EXERCISE GOAL:
Transcribe exactly the lines that begin the material and continue through the line containing "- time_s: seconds". Leave out whatever follows.

DATA FOR THIS EXERCISE:

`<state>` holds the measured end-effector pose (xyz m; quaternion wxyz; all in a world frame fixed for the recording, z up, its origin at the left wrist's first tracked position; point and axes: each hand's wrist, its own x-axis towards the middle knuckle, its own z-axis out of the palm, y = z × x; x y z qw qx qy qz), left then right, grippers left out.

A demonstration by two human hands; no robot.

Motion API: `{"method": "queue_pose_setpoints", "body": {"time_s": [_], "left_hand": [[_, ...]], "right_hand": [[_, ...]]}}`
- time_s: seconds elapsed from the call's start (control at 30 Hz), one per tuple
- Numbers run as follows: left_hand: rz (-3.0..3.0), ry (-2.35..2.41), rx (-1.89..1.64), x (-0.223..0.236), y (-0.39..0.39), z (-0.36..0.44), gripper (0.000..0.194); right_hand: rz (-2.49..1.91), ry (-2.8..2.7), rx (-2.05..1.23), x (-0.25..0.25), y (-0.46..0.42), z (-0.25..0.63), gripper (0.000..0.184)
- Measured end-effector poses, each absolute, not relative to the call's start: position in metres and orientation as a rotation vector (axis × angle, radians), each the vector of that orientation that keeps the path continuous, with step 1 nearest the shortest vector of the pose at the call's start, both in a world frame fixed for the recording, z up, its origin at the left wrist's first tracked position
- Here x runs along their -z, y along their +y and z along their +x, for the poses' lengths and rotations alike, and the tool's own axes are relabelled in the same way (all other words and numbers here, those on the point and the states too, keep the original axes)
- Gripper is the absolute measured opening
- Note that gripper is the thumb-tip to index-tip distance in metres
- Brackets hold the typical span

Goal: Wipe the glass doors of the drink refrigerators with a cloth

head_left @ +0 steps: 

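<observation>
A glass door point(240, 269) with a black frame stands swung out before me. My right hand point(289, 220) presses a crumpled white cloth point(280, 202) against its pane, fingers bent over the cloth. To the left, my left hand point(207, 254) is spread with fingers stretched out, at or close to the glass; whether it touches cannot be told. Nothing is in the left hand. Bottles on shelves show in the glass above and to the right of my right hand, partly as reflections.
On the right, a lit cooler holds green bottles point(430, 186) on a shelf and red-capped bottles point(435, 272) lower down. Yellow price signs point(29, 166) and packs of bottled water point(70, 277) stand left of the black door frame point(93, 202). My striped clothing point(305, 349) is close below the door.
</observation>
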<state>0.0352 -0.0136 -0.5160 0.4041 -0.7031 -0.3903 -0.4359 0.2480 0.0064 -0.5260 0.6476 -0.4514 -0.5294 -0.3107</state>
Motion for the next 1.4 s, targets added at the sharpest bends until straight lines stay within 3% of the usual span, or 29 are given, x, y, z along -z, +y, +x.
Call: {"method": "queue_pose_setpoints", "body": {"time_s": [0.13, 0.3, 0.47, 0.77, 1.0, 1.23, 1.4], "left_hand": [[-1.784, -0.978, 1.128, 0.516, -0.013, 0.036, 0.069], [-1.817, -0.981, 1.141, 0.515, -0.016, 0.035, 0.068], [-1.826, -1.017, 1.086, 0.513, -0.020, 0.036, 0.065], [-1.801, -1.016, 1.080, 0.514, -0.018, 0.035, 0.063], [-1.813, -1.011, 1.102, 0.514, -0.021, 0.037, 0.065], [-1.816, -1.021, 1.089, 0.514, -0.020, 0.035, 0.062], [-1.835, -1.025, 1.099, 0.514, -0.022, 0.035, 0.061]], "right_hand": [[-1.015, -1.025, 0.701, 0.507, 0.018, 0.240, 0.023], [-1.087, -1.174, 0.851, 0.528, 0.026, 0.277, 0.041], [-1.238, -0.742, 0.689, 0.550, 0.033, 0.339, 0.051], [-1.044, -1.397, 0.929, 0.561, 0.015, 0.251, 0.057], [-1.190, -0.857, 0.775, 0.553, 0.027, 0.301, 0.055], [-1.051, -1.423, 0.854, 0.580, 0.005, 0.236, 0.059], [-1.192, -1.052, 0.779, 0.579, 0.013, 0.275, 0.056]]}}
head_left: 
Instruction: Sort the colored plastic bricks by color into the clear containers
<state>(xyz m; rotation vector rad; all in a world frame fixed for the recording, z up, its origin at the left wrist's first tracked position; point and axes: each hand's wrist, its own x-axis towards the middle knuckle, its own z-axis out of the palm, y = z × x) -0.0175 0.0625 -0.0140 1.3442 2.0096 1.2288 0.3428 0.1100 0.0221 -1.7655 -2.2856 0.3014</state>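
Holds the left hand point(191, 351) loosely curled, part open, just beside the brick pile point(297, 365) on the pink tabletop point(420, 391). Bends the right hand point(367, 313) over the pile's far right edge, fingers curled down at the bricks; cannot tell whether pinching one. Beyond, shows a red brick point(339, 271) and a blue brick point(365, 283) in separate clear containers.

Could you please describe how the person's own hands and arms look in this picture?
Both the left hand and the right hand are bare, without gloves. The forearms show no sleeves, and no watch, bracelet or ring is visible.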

REPLY:
`<state>` holds the measured end-effector pose (xyz m; quaternion wxyz; all in a world frame fixed for the recording, z up, its origin at the left wrist's first tracked position; point and axes: each hand's wrist, its own x-axis towards the middle knuckle, its own z-axis out of the palm, y = z × x; x y z qw qx qy qz), left then right, grippers left out.

A demonstration by two human hands; no robot.

Motion API: `{"method": "queue_pose_setpoints", "body": {"time_s": [_], "left_hand": [[_, ...]], "right_hand": [[_, ...]]}}`
- time_s: seconds elapsed from the call's start (control at 30 Hz), one per tuple

There is nothing else to add to the answer.